▶ ASSIGNMENT
The data below should be repeated exactly and in full.
********************
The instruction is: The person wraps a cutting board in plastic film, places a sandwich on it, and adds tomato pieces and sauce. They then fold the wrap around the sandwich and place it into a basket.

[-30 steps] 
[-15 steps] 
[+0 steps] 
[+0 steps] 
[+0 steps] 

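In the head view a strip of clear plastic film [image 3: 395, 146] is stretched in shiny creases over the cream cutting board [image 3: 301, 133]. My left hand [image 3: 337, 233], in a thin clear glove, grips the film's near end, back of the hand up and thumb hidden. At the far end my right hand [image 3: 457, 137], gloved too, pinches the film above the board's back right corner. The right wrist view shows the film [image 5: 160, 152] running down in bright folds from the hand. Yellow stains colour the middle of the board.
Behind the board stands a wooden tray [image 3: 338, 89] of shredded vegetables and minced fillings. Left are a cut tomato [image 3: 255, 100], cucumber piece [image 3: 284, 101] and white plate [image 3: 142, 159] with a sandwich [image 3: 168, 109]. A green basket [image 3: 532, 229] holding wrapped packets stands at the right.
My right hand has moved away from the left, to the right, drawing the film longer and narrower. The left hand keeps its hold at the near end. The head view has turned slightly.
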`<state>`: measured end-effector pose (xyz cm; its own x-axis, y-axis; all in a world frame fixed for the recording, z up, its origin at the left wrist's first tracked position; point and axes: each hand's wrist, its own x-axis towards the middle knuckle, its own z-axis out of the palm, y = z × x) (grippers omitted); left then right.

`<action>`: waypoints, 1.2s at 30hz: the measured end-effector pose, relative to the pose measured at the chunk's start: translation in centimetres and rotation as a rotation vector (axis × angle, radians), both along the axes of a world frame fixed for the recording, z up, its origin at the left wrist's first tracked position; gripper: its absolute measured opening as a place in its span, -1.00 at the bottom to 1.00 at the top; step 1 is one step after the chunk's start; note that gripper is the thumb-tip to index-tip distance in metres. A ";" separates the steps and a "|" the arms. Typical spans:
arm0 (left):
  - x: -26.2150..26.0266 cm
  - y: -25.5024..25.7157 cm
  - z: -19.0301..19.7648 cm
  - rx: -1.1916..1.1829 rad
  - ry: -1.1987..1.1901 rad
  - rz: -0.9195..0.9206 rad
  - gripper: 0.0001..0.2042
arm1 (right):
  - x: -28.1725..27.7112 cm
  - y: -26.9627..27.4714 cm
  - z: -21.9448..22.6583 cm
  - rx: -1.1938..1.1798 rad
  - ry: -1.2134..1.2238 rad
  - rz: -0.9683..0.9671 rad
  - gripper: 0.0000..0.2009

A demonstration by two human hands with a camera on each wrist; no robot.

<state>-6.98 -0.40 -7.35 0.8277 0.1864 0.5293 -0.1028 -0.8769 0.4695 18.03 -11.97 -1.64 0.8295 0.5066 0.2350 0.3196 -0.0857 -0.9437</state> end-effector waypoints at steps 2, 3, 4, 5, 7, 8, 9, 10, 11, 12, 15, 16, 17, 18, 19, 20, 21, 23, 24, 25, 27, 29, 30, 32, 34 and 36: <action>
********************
▶ EXPECTED ANSWER
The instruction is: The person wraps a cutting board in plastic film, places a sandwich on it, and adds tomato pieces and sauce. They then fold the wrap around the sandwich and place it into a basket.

[-30 steps] 
[-15 steps] 
[+0 steps] 
[+0 steps] 
[+0 steps] 

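In the head view a strip of clear plastic film [image 3: 395, 146] is stretched in shiny creases over the cream cutting board [image 3: 301, 133]. My left hand [image 3: 337, 233], in a thin clear glove, grips the film's near end, back of the hand up and thumb hidden. At the far end my right hand [image 3: 457, 137], gloved too, pinches the film above the board's back right corner. The right wrist view shows the film [image 5: 160, 152] running down in bright folds from the hand. Yellow stains colour the middle of the board.
Behind the board stands a wooden tray [image 3: 338, 89] of shredded vegetables and minced fillings. Left are a cut tomato [image 3: 255, 100], cucumber piece [image 3: 284, 101] and white plate [image 3: 142, 159] with a sandwich [image 3: 168, 109]. A green basket [image 3: 532, 229] holding wrapped packets stands at the right.
My right hand has moved away from the left, to the right, drawing the film longer and narrower. The left hand keeps its hold at the near end. The head view has turned slightly.
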`<state>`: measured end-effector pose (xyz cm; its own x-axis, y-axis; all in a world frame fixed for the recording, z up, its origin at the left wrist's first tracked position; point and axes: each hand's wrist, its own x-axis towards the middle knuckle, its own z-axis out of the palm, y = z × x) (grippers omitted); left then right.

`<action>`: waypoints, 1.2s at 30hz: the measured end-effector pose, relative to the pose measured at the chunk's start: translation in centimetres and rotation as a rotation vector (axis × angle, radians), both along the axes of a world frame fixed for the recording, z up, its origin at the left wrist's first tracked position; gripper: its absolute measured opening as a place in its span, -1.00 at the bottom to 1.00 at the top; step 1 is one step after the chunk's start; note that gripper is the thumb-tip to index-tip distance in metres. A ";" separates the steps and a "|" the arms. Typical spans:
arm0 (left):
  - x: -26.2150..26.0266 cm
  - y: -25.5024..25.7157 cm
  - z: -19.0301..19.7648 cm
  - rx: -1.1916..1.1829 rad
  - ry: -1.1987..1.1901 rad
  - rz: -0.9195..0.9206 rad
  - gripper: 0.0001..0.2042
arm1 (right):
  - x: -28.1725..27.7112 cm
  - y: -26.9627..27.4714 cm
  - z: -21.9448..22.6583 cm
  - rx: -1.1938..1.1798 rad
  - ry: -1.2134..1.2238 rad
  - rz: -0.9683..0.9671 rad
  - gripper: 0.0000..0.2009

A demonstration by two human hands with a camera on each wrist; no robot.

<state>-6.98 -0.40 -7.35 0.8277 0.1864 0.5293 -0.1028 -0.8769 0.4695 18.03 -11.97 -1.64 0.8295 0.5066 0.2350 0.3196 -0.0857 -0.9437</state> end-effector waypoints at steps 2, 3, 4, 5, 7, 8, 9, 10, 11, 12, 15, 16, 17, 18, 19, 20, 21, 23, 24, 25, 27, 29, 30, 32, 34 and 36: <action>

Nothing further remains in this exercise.